うまいことパン丸められない話
11日よりパン作り修行が始まり、はや3日。
お世話になっている修行先のパン屋さんは、夫婦がパンを作っている。そこへ私が「お邪魔」して、パンを丸めている。パン作りの基礎は、丸めることなのだろう。
師匠は、パン生地と大親友というか、もはや家族なので、大変巧く操り、形成し、ツルンとかわいい生地にしてゆく。
師匠と同じようにパン重と呼ばれる箱から、さながら赤ちゃんのような記事を取り出し、ベビーパウダーの様に粉をまぶして、いざ丸めんとするこのとき、私の甘さが出現する。

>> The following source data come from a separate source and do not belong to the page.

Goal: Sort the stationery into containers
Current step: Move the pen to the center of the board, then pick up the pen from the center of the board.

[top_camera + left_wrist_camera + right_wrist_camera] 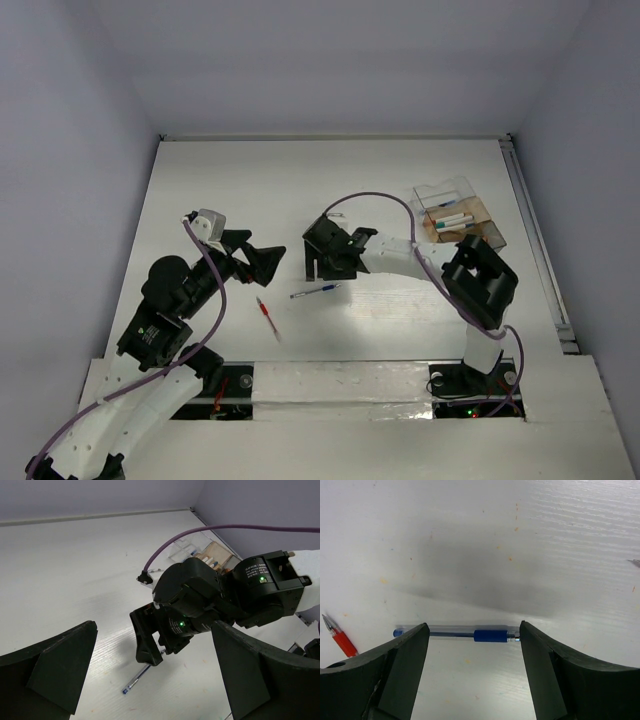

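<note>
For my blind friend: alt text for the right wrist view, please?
A blue pen lies on the white table, seen between the open black fingers of the right hand. A red pen pokes in at far left.

A blue pen (316,291) with a clear barrel lies flat, angled slightly; a red pen (266,317) lies flat near its left end, not touching; the clear organiser box (445,190), brownish-bottomed, stands well to the right, holding white-bodied pens (453,220).

Bright, even light overhead, walls tinted cool violet
A broad, soft-edged shadow crosses the white counter (485,540) in the right wrist view
</note>
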You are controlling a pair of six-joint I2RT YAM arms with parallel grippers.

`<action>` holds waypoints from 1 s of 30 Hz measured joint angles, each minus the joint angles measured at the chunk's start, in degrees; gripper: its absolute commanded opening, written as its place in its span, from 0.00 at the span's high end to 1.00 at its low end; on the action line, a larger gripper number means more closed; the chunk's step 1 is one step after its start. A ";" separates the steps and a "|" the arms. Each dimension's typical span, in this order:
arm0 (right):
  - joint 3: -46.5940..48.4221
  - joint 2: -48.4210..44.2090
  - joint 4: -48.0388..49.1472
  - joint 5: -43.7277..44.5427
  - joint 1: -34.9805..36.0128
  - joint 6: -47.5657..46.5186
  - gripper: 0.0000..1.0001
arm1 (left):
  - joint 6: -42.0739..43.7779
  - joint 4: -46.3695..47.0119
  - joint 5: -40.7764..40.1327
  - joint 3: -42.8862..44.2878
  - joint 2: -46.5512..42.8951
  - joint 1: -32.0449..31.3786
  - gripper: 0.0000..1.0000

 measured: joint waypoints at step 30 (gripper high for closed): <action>-3.67 0.09 3.98 -1.38 1.79 6.08 0.20 | 0.02 0.00 0.02 0.00 0.00 0.00 0.03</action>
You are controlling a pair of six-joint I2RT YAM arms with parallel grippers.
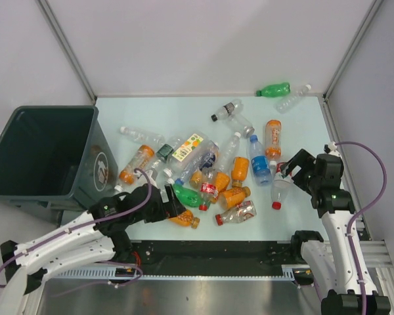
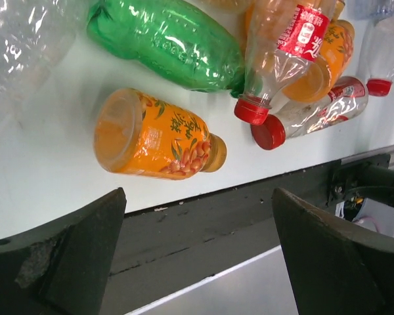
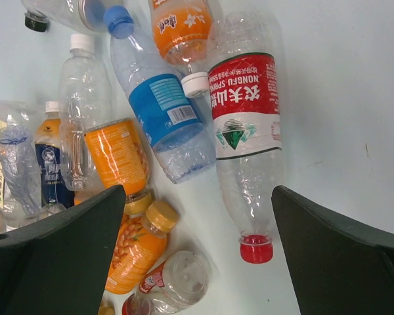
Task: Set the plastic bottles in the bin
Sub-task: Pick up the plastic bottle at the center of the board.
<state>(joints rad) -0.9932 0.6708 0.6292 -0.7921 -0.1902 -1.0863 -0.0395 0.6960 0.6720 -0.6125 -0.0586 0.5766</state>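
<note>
Left gripper: jaws spread wide with nothing between them, hanging low over the black rail at the near edge of the table.
Orange bottle: on its side just beyond the left fingers, neck pointing right in the wrist view.
Green bottle: crumpled, on its side, near the orange bottle on its far side and not touching it.
Right gripper: jaws wide apart and empty, poised over the right side of the pile.
Red-label bottle: clear, lying flat, its red cap toward the gripper, framed between the two fingers in the wrist view.
Blue-label bottle: blue cap, just beside the red-label bottle.
Pile: clear and orange bottles lying jumbled at mid-table, many touching.
Far pair: a green bottle and a clear one at the table's far right edge, well apart from the pile.
Bin: upright beside the table's left edge, white emblem facing the bottles; every bottle in view lies on the table.
</note>
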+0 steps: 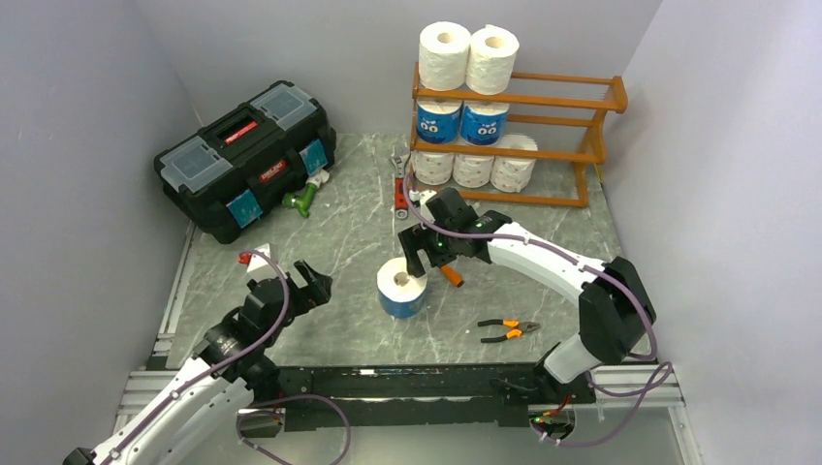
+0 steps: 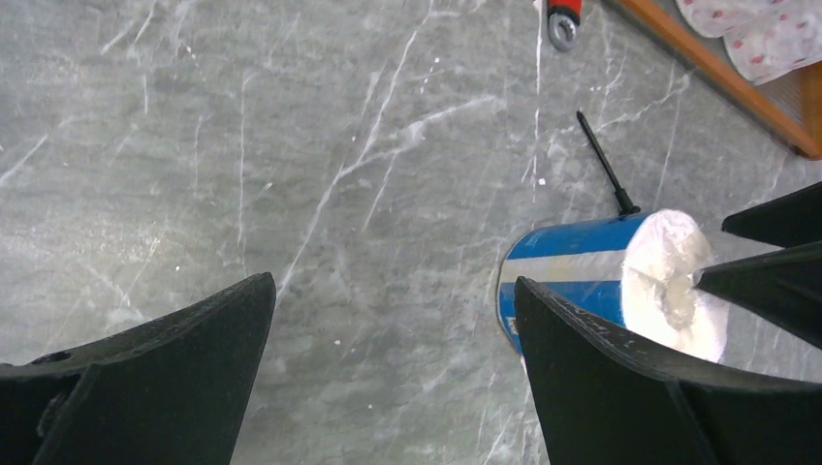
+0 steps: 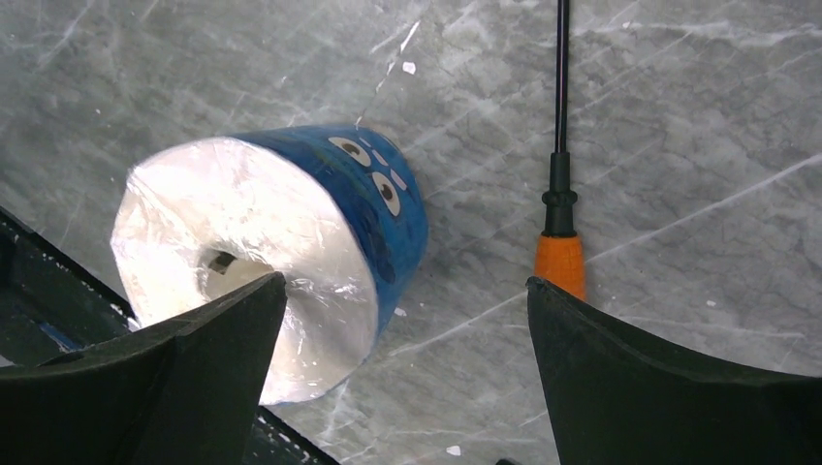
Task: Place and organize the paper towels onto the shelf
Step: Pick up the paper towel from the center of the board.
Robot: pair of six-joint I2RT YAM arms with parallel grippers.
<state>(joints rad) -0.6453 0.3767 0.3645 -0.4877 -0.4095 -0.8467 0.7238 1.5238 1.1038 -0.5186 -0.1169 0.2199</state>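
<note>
The blue-wrapped roll [image 1: 401, 288], stood upright with its core vertical, is found just near-left of the empty, wide-spread right tool [image 1: 424, 260], the likewise unclenched left tool [image 1: 312, 283] being farther off.

The top camera looks steeply down from high above the near edge of the table [image 1: 349, 208], taking in everything with the blue roll [image 1: 401, 291] near the middle, while both wrist cameras face down close over the table, the left one from that roll's left and the right one from just above it, all three sharing it.

Plain grey walls [image 1: 78, 77], grey marbled tabletop [image 1: 349, 213], even light
</note>
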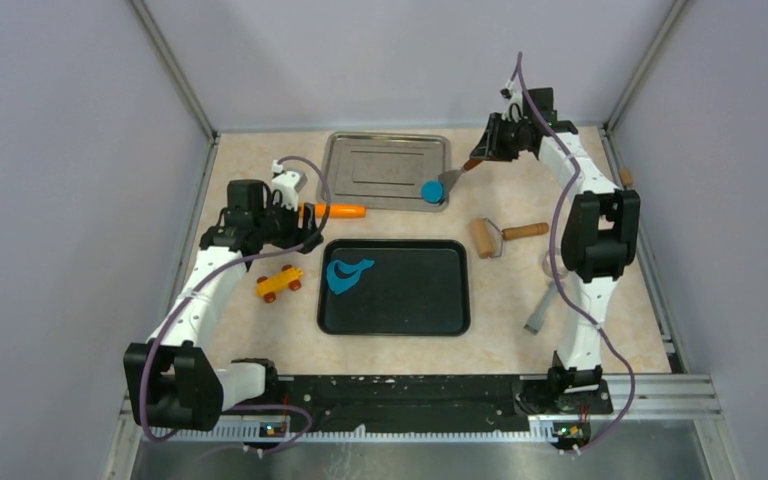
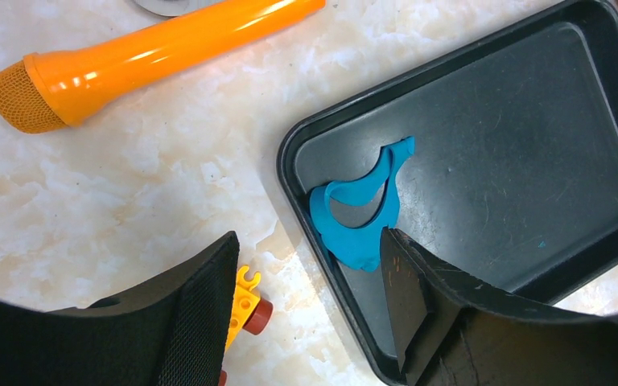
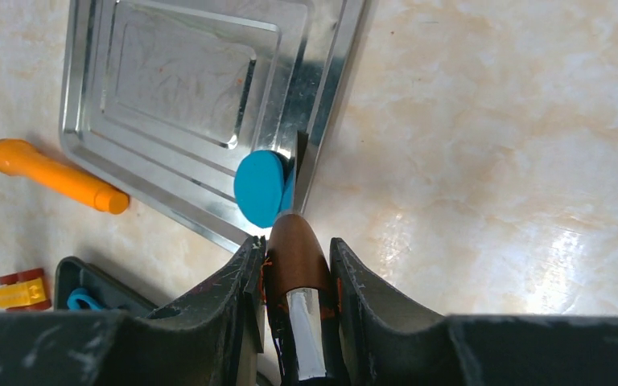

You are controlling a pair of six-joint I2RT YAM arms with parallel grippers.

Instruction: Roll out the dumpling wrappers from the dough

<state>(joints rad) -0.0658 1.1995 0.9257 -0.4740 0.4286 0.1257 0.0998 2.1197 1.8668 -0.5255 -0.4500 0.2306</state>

妙に、生地が手にくっつき、丸まったかと思えば、生地のおしりが開き、師匠のパン生地とはまるで別人のようなハリの無いものになってしまう。
困ってしまうのだ。売りモノを私が丸めるたびに、「私の食料」になっていくのは。
忍びないのだ。
師匠夫婦は大変美しく、スムーズにパンを丸め、わんさか形成してゆく。
私は四苦八苦では足りず、三十二苦位してやっと1個丸めるのだ。
突然修行をお願いし、夫婦に迷惑をかけながらやっている私の様を、パン生地たちは見ているのだろうな。
「あぁ、こいつはご主人様ではないべ。」と、まだ仲良くしてはもらえないのだろう。
これは単に、師匠と私とで、骨格、パン作りに適した骨格が違うとかそういうことではなくて、単に、血が違うのだ。
いやはや、早くパンと仲良くなって、少しは巧いこと、丸めたいもので、そんな私の気持ちは、姑にいびられる新妻と似ているかも知れない。
赤ちゃん肌のパン生地たちは、百戦錬磨の鬼姑なのだ。
なんて言っているから、私はパンを、丸められない。